Manöverkritik: Centhron

Was Härte und Publikumszuspruch betraf, war der Auftritt von Centhron der Höhepunkt des X-Solidus-Festivals. Sehr schade, dass UltimasLagrimas-Fürst Krysa das verpasst hat.

Nach epochalem Intro legten Centhron-Chef Elmar Schmidt, seine Live-Musiker Markus Vogler und Sven Hegewald mit einer unglaublichen Lautstärke und Wucht los, die viele Metal-Bands alt und zahnlos wirken ließe. Gepaart mit einer beängstigenden Bühnenpräsenz ergab das die bemerkenswerteste Performance des Abends – egal ob man die Musik mag oder nicht.

Über die Live-Show der Aggrotech-Kapelle kann man geteilter Meinung sein. Ich persönlich hätte auf die optischen und akustischen Beiträge der Sprechtänzerin Louisa Hartwig gut verzichten können. Die obligatorische WK-I-Maske bei „Gasman“ störte mich hingegen nicht.

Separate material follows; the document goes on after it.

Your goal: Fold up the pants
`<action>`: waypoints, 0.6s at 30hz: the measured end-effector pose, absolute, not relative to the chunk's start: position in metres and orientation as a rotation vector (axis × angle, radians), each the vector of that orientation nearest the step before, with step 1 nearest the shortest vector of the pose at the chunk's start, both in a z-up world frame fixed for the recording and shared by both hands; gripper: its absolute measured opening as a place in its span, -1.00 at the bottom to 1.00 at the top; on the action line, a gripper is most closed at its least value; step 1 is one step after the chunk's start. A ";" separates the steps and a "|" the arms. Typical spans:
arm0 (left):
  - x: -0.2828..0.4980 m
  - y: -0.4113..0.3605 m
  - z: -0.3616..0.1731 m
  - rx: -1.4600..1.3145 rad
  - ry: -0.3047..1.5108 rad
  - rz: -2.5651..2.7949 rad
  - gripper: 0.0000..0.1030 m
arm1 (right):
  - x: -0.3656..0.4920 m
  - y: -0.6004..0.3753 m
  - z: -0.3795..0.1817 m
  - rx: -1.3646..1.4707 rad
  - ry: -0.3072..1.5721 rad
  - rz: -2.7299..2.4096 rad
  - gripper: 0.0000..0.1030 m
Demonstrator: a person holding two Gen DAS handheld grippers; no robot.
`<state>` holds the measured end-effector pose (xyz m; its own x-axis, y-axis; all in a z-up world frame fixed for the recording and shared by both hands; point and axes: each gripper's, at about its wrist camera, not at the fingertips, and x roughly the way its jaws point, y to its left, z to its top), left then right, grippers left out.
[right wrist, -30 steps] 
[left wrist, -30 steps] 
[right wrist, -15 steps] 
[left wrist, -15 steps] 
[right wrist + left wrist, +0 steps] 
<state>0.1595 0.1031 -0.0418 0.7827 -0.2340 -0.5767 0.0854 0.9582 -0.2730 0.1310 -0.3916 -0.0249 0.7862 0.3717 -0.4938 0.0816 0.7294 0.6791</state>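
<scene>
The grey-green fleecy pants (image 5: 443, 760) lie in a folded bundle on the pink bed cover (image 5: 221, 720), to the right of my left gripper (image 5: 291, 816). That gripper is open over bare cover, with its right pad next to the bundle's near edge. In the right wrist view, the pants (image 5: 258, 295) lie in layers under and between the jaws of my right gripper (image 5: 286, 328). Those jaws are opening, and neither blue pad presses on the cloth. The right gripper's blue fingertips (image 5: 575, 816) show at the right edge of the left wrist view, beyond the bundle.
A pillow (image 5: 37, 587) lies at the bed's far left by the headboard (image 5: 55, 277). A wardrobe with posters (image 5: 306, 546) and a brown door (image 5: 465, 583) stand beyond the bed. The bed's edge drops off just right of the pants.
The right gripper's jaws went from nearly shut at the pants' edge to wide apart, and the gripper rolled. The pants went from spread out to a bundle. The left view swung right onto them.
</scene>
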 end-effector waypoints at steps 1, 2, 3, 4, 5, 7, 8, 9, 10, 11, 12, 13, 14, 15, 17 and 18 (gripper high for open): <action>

Und das an diesem Abend bei den Vokalsiten beliebte Oberkörperentblößen konnte sich Elmar zumindest leisten.

Den Zuhörern gönnten Centhron keine Pause. Brachialer Knüppelaufdensacktrack auf wuchtige Presslufthammerballade zwangen drückende Bässe und kreischende Leadsounds förmlich zum Tanzen. Dieser Auftritt demonstrierte die direkte Umwandlung von Musik in Bewegung durch schiere Energie. Bemerkenswert.

Diese Konzert-Kurzrezension ist Teil des Gesamtberichts über das X-Solidus-Festival in Tübingen. Weitere Blog-Artikel gibt es zu Angelspit, Vlad in Tears, Schock und Devil-M.

2 Antworten to “Manöverkritik: Centhron”

  1. Ich finde man sollte ganz schön vorsichtig sein,wen man mit Anorexie betitelt,erst recht wenn man die Person nicht kennt! Zudem ist das ist eine ernstzunehmende Krankheit, die man nicht unbedacht in den Mund nehmen sollte.

    • Ein berechtiger Einwand, wenn man anorektisch mit an Anorexia Nervosa erkrankt gleichsetzt. Das war nicht beabsichtigt und wird entsprechend korrigiert.